§ **EXERCISE GOAL**
Please give back the listing exactly, without any of its pictures.

§ **COLLECTED MATERIAL**

================================

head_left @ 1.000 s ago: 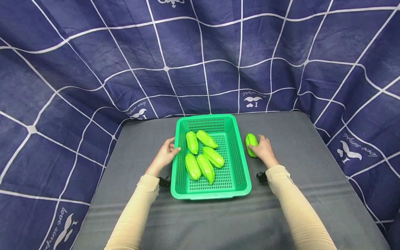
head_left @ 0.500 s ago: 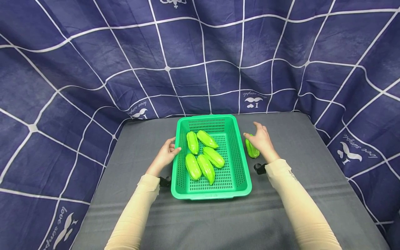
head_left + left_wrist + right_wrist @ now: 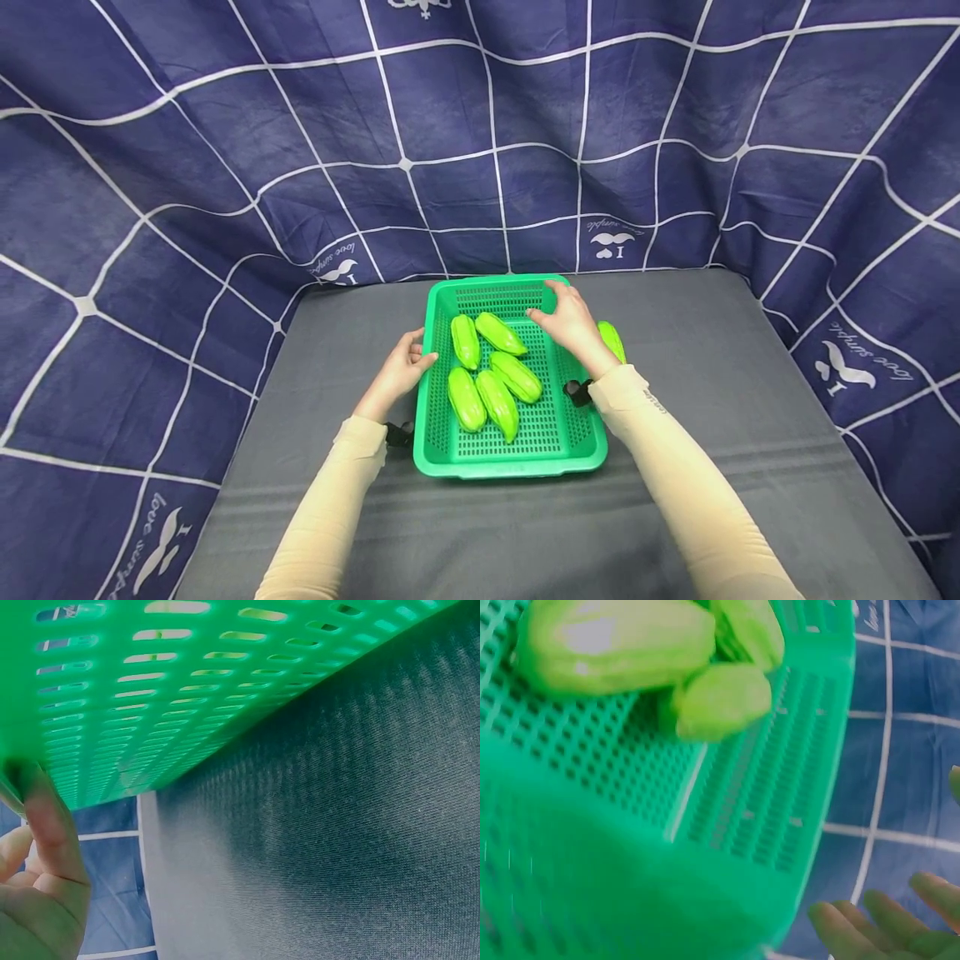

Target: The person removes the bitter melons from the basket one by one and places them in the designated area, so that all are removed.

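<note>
A green perforated plastic basket [image 3: 510,471] stands on the table, holding several glossy, light green, ribbed, elongated vegetables [image 3: 516,377]. My left hand [image 3: 399,368] grips its left rim, thumb over the edge and fingers outside. In the left wrist view, the fingers [image 3: 51,832] lie at the basket's wall [image 3: 150,712]. Over the right rim, toward the far corner, hovers my right hand [image 3: 573,325], fingers spread with nothing in them. One more vegetable [image 3: 611,340] lies on the table just right of the basket, partly hidden by the right hand and wrist.
Dark grey cloth covers the table [image 3: 712,358]. A blue curtain [image 3: 465,192] with white grid lines hangs behind and along both sides. A black wrist camera [image 3: 579,392] on the right arm overlaps the basket's right wall.
My right hand has let go of the vegetable right of the basket, risen and moved left over the basket's right rim. The left hand and the basket have stayed in place.
</note>
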Demonstrator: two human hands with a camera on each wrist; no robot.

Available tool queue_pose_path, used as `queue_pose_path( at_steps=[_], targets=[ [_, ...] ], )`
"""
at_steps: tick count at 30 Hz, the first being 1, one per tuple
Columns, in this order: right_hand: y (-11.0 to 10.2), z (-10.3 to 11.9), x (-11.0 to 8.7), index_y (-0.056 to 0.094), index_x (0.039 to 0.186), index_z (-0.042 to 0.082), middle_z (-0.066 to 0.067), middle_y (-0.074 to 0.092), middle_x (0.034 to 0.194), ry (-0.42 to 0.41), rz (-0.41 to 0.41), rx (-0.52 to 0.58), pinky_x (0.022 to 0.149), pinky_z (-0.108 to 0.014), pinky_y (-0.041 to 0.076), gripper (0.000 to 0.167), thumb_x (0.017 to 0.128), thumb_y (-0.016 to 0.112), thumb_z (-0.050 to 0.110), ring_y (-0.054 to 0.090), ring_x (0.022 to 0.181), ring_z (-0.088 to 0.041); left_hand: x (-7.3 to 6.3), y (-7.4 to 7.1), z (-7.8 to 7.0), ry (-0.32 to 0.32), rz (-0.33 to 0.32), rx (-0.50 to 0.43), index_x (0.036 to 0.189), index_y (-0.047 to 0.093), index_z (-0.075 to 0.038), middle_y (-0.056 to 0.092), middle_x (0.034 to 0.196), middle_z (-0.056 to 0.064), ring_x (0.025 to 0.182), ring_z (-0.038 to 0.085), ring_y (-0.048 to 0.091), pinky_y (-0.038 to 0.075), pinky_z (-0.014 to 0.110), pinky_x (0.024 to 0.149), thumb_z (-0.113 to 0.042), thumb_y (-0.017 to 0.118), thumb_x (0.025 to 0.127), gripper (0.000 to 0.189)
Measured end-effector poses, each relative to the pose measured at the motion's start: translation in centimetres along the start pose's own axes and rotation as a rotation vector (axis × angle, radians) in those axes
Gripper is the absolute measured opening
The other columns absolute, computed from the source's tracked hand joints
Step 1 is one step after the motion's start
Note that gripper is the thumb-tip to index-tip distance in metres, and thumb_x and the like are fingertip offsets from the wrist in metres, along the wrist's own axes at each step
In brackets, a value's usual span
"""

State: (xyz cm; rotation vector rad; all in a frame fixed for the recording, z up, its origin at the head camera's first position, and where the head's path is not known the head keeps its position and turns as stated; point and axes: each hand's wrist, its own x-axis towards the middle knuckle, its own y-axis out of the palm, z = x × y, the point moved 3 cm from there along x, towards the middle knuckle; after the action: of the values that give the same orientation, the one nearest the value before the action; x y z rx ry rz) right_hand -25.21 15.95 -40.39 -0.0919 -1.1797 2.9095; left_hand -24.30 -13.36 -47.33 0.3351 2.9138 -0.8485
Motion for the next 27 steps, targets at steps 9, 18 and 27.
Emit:
queue_pose_path(
  at_steps=[9,18,27],
  targets=[
    [4.6,0.4,0.8,0.037,0.15,0.003,-0.02,0.038,0.153,0.027,0.123,0.035,0.113,-0.051,0.034,0.067,0.095,0.064,0.028,0.036,0.142,-0.038,0.0,0.0,0.0,0.003,-0.006,-0.006,0.152,0.028,0.003,0.052,0.115,0.024,0.1,0.031,0.056,0.048,0.038,0.083,-0.011,0.058,0.1,0.062],
    [7.4,-1.0,1.3,0.038,0.149,-0.001,-0.023,0.041,0.151,0.091,0.174,0.039,0.11,-0.051,0.038,0.066,0.096,0.064,0.028,0.039,0.138,-0.041,-0.1,-0.1,-0.1,0.007,-0.013,-0.017,0.152,0.028,0.003,0.053,0.114,0.024,0.099,0.03,0.057,0.049,0.037,0.082,-0.01,0.058,0.1,0.061],
    [9.0,-2.3,1.6,0.034,0.151,-0.002,-0.025,0.041,0.151,0.104,0.221,-0.045,0.111,-0.051,0.037,0.066,0.097,0.062,0.026,0.041,0.138,-0.041,0.0,0.0,0.0,0.006,-0.015,-0.025,0.152,0.029,0.003,0.053,0.113,0.023,0.097,0.029,0.057,0.049,0.036,0.08,-0.011,0.058,0.099,0.062]
  ],
)
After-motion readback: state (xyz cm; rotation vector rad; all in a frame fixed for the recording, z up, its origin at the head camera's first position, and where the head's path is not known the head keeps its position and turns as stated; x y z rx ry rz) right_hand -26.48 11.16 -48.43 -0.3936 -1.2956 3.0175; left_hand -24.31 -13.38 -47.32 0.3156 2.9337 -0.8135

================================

§ **EXERCISE RESPONSE**
head_left @ 1.000 s ago: 
head_left @ 0.500 s ago: 
head_left + left_wrist + right_wrist @ now: 

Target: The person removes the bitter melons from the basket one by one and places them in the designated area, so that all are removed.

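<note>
A green perforated plastic basket [image 3: 510,471] stands on the table, holding several glossy, light green, ribbed, elongated vegetables [image 3: 516,377]. My left hand [image 3: 399,368] grips its left rim, thumb over the edge and fingers outside. In the left wrist view, the fingers [image 3: 51,832] lie at the basket's wall [image 3: 150,712]. Over the right rim, toward the far corner, hovers my right hand [image 3: 573,325], fingers spread with nothing in them. One more vegetable [image 3: 611,340] lies on the table just right of the basket, partly hidden by the right hand and wrist.
Dark grey cloth covers the table [image 3: 712,358]. A blue curtain [image 3: 465,192] with white grid lines hangs behind and along both sides. A black wrist camera [image 3: 579,392] on the right arm overlaps the basket's right wall.
My right hand has let go of the vegetable right of the basket, risen and moved left over the basket's right rim. The left hand and the basket have stayed in place.
</note>
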Demonstrator: two human hands with a camera on each wrist; no robot.

Available tool queue_pose_path, used as `queue_pose_path( at_steps=[_], targets=[ [_, ...] ], )`
"""
at_steps: tick count at 30 Hz, the first being 1, one per tuple
Columns, in this order: right_hand: y (-11.0 to 10.2), z (-10.3 to 11.9), x (-11.0 to 8.7), index_y (-0.056 to 0.094), index_x (0.039 to 0.186), index_z (-0.042 to 0.082), middle_z (-0.066 to 0.067), middle_y (-0.074 to 0.092), middle_x (0.034 to 0.194), ry (-0.42 to 0.41), rz (-0.41 to 0.41), rx (-0.52 to 0.58), pinky_x (0.022 to 0.149), pinky_z (-0.108 to 0.014), pinky_y (-0.041 to 0.076), gripper (0.000 to 0.167), thumb_x (0.017 to 0.128), thumb_y (-0.016 to 0.112), thumb_z (-0.050 to 0.110), ring_y (-0.054 to 0.090), ring_x (0.022 to 0.181), ring_z (-0.088 to 0.041); left_hand: x (-7.3 to 6.3), y (-7.4 to 7.1), z (-7.8 to 7.0), ry (-0.32 to 0.32), rz (-0.33 to 0.32), rx (-0.50 to 0.43), index_x (0.036 to 0.189), index_y (-0.047 to 0.093), index_z (-0.075 to 0.038), middle_y (-0.056 to 0.092), middle_x (0.034 to 0.196), middle_z (-0.056 to 0.064), ring_x (0.025 to 0.182), ring_z (-0.038 to 0.085), ring_y (-0.048 to 0.091), pinky_y (-0.038 to 0.075), pinky_z (-0.014 to 0.110), pinky_x (0.024 to 0.149), thumb_z (-0.113 to 0.042), thumb_y (-0.017 to 0.118), thumb_x (0.025 to 0.127), gripper (0.000 to 0.189)
Measured end-effector poses, each relative to the pose measured at the motion's start: translation in centimetres along the start pose's own axes and rotation as a rotation vector (axis × angle, radians) in those axes
Gripper is the absolute measured opening
The other columns absolute, computed from the source's tracked hand joints
Step 1 is one step after the motion's start
Note that gripper is the thumb-tip to index-tip distance in metres, and thumb_x and the like are fingertip offsets from the wrist in metres, along the wrist's own axes at each step
In brackets, a value's usual span
"""

State: (xyz cm; rotation vector rad; all in a frame fixed for the recording, z up, its origin at the head camera's first position, and where the head's path is not known the head keeps its position and turns as stated; point and axes: each hand's wrist, its own x-axis towards the middle knuckle, its own y-axis out of the palm, z = x × y, the point moved 3 cm from there along x, towards the middle knuckle; after the action: of the values that give the same orientation, the one nearest the value before the action; x y z rx ry rz) right_hand -25.21 15.95 -40.39 -0.0919 -1.1797 2.9095; left_hand -24.30 -13.36 -47.33 0.3351 2.9138 -0.8485
Motion for the next 27 steps, targets at steps 9, 18 and 27.
Emit:
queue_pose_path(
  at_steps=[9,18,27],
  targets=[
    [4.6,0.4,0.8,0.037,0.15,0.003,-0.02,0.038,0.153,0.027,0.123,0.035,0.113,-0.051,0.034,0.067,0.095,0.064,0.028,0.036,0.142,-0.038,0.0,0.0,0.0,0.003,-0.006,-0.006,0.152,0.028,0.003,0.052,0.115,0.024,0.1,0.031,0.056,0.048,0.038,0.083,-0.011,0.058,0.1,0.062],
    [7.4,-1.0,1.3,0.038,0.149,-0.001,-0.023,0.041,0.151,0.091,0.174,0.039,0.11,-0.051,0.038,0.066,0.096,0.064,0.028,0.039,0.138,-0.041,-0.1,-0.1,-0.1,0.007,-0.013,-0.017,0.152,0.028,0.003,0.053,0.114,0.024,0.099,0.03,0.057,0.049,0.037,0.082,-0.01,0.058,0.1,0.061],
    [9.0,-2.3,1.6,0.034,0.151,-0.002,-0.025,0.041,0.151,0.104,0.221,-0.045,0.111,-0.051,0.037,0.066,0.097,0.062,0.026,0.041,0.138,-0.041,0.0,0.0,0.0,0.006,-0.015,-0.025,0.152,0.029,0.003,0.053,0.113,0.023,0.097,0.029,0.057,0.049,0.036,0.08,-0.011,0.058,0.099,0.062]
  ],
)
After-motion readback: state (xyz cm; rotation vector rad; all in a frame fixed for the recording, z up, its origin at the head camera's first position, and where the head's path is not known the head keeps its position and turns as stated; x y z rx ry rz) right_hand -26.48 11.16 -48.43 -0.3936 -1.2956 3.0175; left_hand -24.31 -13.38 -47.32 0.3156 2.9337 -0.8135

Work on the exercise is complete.